In 2023, the business invested in AI. We designed a new channel for our audiences to get answers to their questions.

Audiences:

  • Organizers: people who create events and sell tickets on Eventbrite
  • Attendees: people who explore events and buy tickets

To shape our AI strategy, I started by clarifying business requirements and user needs. I surfaced existing insights from my past research on our audiences and interviewed eight internal stakeholders about AI. This early exploration surfaced several challenges for the project.

User problems and constraints

  • Our customers ranked “chatbots” as their least-preferred method for troubleshooting issues.
  • Various teams tried to launch “help” chatbots numerous times before, with little success or adoption.
  • Eventbrite attendees and organizers of free events are not allowed to contact a support agent for help, although they expect to. I was concerned our target audiences would expect to reach a real human if the chatbot did not resolve their issue.

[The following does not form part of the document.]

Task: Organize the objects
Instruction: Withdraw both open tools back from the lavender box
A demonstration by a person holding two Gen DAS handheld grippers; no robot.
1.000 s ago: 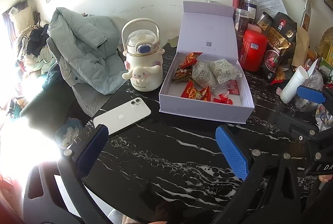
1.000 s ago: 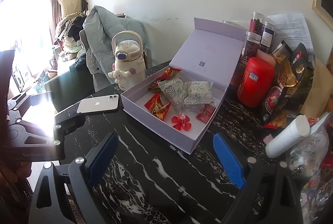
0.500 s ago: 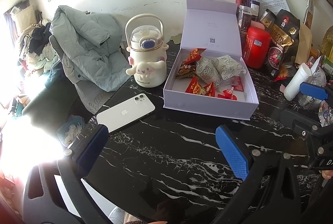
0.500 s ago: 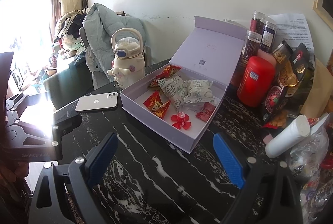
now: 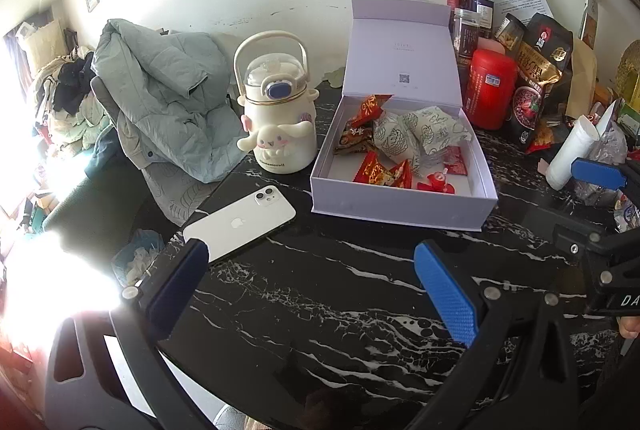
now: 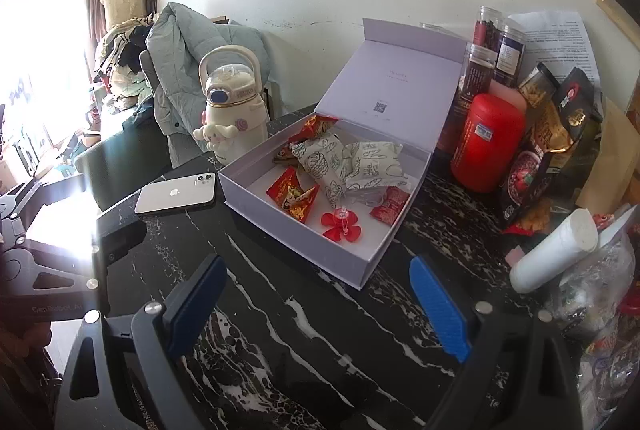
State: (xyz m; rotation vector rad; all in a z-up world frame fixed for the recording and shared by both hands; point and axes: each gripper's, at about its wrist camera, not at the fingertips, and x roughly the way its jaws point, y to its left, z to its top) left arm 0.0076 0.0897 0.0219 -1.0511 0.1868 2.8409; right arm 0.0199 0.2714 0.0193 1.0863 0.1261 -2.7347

Without a compelling use case and user-first design, I knew this AI project would fail.

The opportunity

My team and I followed a design thinking approach to envision, launch, measure, and iterate our AI solution.

In the early phases of the project, I aligned the team and helped shape our AI strategy–focusing on sound use cases. I collaborated closely with my team and other folks across functions. My team included engineers, UX designers, UX writers, operations folks, and business stakeholders

AI Help Assistant goals:

  1. Provide better ways for customers to quickly solve their own issues
  2. Expand help options for customers who currently lack access to human support (event attendees and organizers of free events)

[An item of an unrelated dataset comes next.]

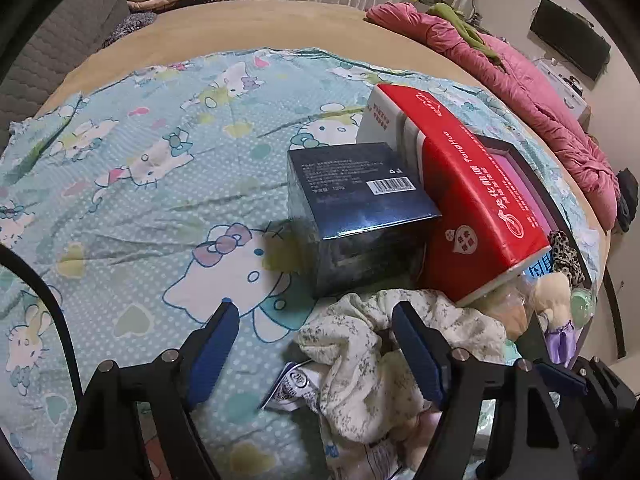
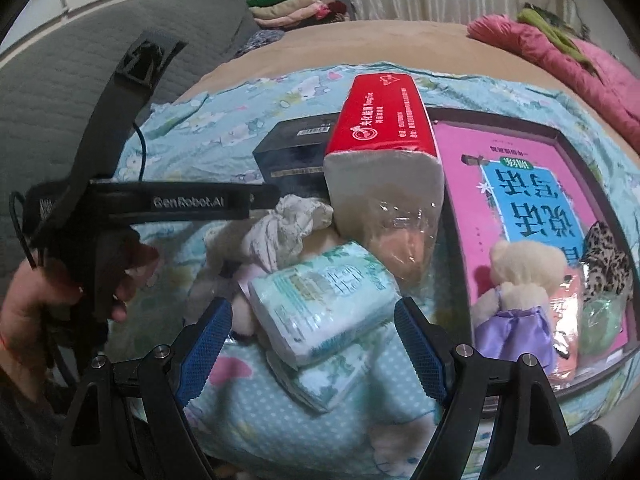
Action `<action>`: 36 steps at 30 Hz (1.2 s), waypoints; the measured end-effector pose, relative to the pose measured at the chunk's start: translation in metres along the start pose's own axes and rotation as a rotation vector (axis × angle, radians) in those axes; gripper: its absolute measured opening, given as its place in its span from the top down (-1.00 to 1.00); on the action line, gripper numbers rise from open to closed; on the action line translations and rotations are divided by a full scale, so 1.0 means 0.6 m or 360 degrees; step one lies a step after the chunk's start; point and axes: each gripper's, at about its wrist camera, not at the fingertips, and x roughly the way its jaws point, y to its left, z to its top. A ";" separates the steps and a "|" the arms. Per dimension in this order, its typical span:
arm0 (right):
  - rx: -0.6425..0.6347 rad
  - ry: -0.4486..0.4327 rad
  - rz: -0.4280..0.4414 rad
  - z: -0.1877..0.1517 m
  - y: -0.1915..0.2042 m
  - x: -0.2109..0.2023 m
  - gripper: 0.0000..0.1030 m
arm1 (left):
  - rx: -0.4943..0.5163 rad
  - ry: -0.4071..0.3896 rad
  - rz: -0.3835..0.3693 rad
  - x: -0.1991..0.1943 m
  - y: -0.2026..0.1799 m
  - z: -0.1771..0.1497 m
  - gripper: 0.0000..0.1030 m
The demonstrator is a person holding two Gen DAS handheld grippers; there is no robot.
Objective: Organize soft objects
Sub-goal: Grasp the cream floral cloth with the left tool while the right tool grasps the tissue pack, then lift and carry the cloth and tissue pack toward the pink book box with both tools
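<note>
Left gripper [image 1: 312,316]: fingers wide apart, holding nothing, just above the crumpled cloth [image 1: 372,344].
Right gripper [image 2: 314,320]: also spread apart and empty, with the tissue pack [image 2: 324,296] lying between its fingers.
Crumpled cloth: beside the dark box [image 1: 360,216]; looks light and limp, so I think a pinch on a raised fold is best.
Tissue pack: rests on a second pack [image 2: 336,376]; soft, but its plastic wrap may slip, so take it across the middle.
Red tissue brick [image 2: 384,148]: leans over the pile and could fall.
Plush doll [image 2: 520,280]: in the tray [image 2: 448,216] on a pink book [image 2: 460,168]; soft and light.
Surface: a bed with a cartoon-cat sheet [image 1: 140,200].
Room: pink quilt [image 1: 500,64] at the far edge, folded clothes [image 2: 296,4] behind.
</note>
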 end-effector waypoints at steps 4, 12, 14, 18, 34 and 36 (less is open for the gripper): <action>0.0016 0.0002 -0.0043 0.006 0.016 0.014 -0.64 | 0.0019 -0.0002 0.0000 0.005 -0.002 0.002 -0.50; 0.0055 0.0012 -0.0171 0.005 0.003 0.032 -0.64 | 0.0032 0.0017 -0.0041 0.015 0.002 0.000 -0.42; 0.0079 0.0018 -0.0166 0.004 -0.007 0.033 -0.64 | 0.0023 0.0018 -0.0058 0.017 0.005 0.000 -0.41; 0.0099 0.0045 -0.0173 0.002 -0.019 0.032 -0.64 | 0.0019 0.0037 -0.0072 0.024 0.006 0.000 -0.28; 0.0157 0.0050 0.0039 -0.008 -0.047 0.007 -0.30 | -0.0015 0.0054 -0.0270 0.019 0.002 -0.010 0.71; 0.0148 0.0020 0.0071 -0.007 -0.049 0.000 -0.29 | -0.0008 0.0024 -0.0263 0.008 0.002 -0.010 0.71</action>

As we devised an AI strategy we considered questions like:

  • What user habits and behaviors can we leverage to make our AI solution more adoptable?
  • How many users are affected by the use cases we’re trying to solve?
  • Who will interact with our AI product? What will they be doing, thinking, and feeling?
  • How will we know if the AI is working for our customers and achieving business goals?

The design process

1. Discover

I facilitated a workshop with folks across Eventbrite to explore our users’ needs, business goals, and AI capabilities. We brainstormed ideas to solve high-priority use cases and drafted our vision for an LLM-powered conversational interface.

2. Design

I created a product requirements document. With the team aligned around a vision and problem to solve, we designed experience principles, voice and tone guidelines, wireframes, and other artifacts to guide our AI Assistant prototypes.

3. Test

We launched two versions of AI Assistants to pilot different vendors. I led user testing to evaluate how our users would respond to the chatbot, assess clarity and usability, and explore other use cases. After testing, we made improvements to the chatbot based on user feedback.

4. Measure

Given the task success rates from the user testing and user analytics met our goals, we launched the AI Help Assistant to an expanded audience. In the months following, I conducted a content audit to measure how often the AI assistant resolved users’ issues.

User testing results

Observing our customers interacting with the AI Assistant gave the team insights to improve the user experience. We were pleased to see high task success rates and eager to fix pain points. Participation in user testing research evals also boosted customers’ attitudes toward Eventbrite (measured via NPS score).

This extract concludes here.